| > End-to-end tests are unit tests, generally speaking. Generally, in the software industry, those terms are not considered the same thing, they are at opposite ends of a spectrum. Unit tests are testing more isolated/individual functionality while the end to end test is testing an entire business flow. Here's an example of one end to end test (with validations happening at each step): 1-System A sends Inventory availability to system B 2-The purchasing dept enters a PO into system B 3-System B sends the PO to system A 4-System A assigns the PO to a Distribution Center for fulfillment 5-System A fulfills the order 6-System A sends the ASN and Invoice to system B 7-System B users process the PO receipt 8-System B users perform three way match on PO, Receipt and Invoice documents |
Bad example, perhaps, but that's also a unit test[1]. Step 8 is dependent on the state of step 1, and everything else in between, so it cannot be reduced any further (at last not without doing stupid things).
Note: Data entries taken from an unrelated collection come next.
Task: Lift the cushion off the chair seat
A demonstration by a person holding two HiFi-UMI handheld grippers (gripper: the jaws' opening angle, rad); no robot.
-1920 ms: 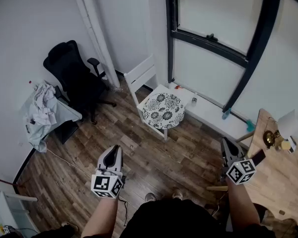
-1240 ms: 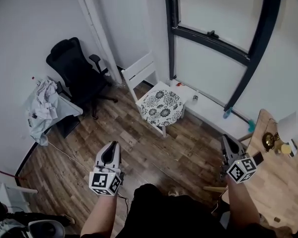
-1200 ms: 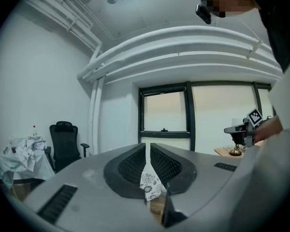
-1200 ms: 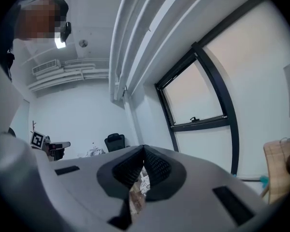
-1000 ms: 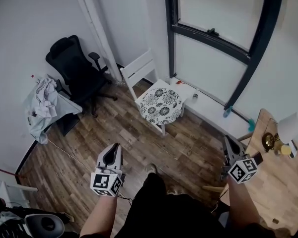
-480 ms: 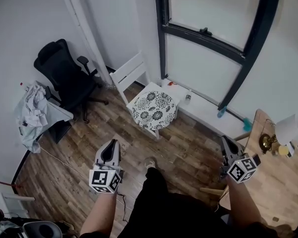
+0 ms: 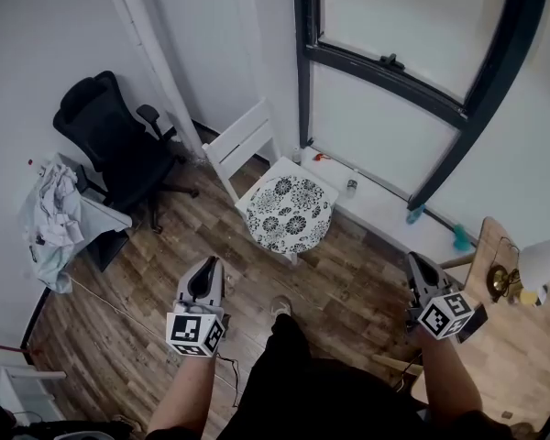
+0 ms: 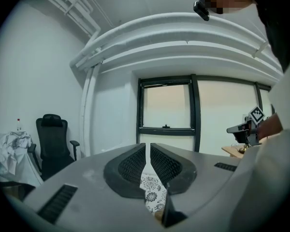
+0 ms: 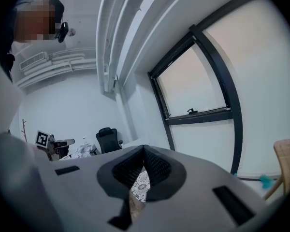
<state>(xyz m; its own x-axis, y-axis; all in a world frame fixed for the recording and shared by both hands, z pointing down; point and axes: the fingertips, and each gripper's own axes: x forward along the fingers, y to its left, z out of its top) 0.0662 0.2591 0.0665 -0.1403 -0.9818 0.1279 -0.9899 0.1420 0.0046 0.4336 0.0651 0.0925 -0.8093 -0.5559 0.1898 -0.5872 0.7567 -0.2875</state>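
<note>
**Both tools closed and empty, cushion lying on the chair seat ahead**

Nearest the person, the left tool [image 7: 207, 268] and the right tool [image 7: 412, 263] are held out low over the brown plank floor [image 7: 156, 273], well apart from each other. Each carries its marker cube at the rear. In the left gripper view the left tool [image 8: 148, 147] has its ribbed dark pads drawn almost together, with only a thin slit between them and nothing in it. In the right gripper view the right tool [image 9: 144, 149] has its pads pressed together, also on nothing. One pale shoe [image 7: 280, 307] of the person shows on the floor between the two tools.

At the right edge of the head view stands a light wooden counter [image 7: 522, 374], with a small brass object [image 7: 497, 282] near its far edge.

Farther on, the round black-and-white flowered cushion [image 7: 287, 214] lies flat on the seat of the white wooden chair [image 7: 241, 143] and covers most of it. Neither tool touches it. It shows low between the pads in both gripper views [image 8: 150, 191] [image 9: 141, 182].

To the left of the chair are a black office chair [image 7: 110, 140] and a heap of pale clothes [image 7: 50, 211]. Just behind the white chair, a low white ledge [image 7: 385, 211] runs along the foot of the far wall. It carries a small jar [image 7: 352, 186] and two teal items [image 7: 414, 215], below the dark-framed window [image 7: 394, 62].
</note>
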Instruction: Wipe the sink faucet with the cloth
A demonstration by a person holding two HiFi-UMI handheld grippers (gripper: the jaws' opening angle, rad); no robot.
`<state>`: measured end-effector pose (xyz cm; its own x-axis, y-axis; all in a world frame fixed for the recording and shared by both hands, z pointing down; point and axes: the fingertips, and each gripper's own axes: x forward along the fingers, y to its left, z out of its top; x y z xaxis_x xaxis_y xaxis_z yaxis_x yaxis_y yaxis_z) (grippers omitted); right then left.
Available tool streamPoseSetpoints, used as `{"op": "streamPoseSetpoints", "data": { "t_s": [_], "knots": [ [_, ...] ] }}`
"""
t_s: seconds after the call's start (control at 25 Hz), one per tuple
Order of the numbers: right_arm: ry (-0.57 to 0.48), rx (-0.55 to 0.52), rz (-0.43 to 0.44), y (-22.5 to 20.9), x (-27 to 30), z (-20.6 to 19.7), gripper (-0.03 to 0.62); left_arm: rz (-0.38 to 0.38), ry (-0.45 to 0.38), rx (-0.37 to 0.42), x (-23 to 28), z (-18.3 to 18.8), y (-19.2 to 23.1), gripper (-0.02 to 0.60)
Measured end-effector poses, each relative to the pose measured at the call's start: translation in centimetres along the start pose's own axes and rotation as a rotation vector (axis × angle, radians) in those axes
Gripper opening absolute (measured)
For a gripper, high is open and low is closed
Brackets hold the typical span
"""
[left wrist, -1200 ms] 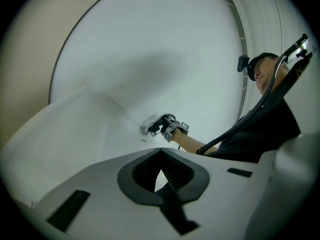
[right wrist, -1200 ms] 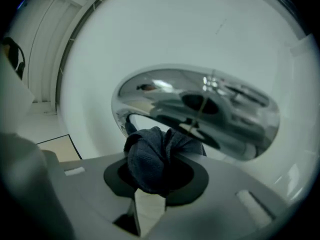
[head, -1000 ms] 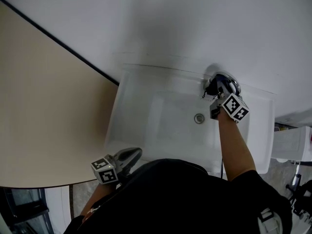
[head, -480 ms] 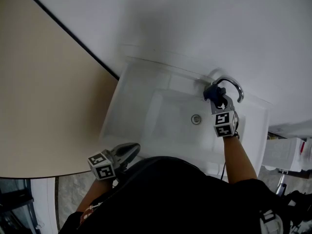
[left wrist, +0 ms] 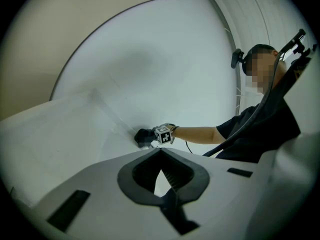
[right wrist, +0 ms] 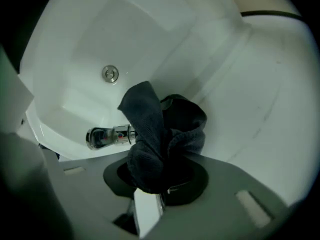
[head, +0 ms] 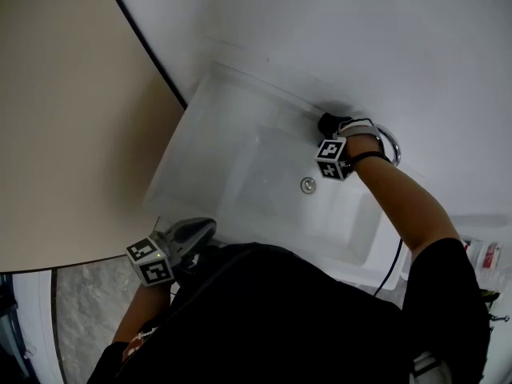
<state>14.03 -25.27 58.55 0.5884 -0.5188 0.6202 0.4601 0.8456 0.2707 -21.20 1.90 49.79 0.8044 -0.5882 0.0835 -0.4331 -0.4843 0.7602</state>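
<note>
The white sink [head: 240,134] has a chrome faucet [head: 390,144] at its back rim. My right gripper [head: 328,138] is shut on a dark blue cloth [head: 330,123] and holds it against the faucet's base, on the side away from the arc. In the right gripper view the bunched cloth [right wrist: 162,134] fills the jaws and covers the faucet's body; a chrome stub [right wrist: 107,136] sticks out beside it. My left gripper [head: 196,232] hangs at the sink's front rim, shut and holding nothing; its closed jaws [left wrist: 161,156] point level towards the cloth [left wrist: 144,136].
The drain [head: 308,185] lies in the basin below the right hand. A beige panel [head: 72,118] borders the sink on the left, over a marble floor [head: 84,310]. A black cable [head: 394,266] hangs from the right arm. A white unit [head: 484,250] stands at the right.
The right gripper has rolled over and dropped from the faucet's arc to its base, taking the cloth along. The head view has swung; the left gripper stays by the front rim.
</note>
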Motion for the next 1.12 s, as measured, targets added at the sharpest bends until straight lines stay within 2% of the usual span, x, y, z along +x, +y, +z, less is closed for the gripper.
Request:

That is your minimum viable unit; the individual, isolated functionality.
[1] At least so long as you don't do something that couples it with other tests, like modifying a shared database in a way that that will leave another test in an unpredictable state. But I think we have all come to agree that you should never do that – going back to the reality that the term unit test serves no purpose anymore. For all intents and purposes, all tests now written are unit tests.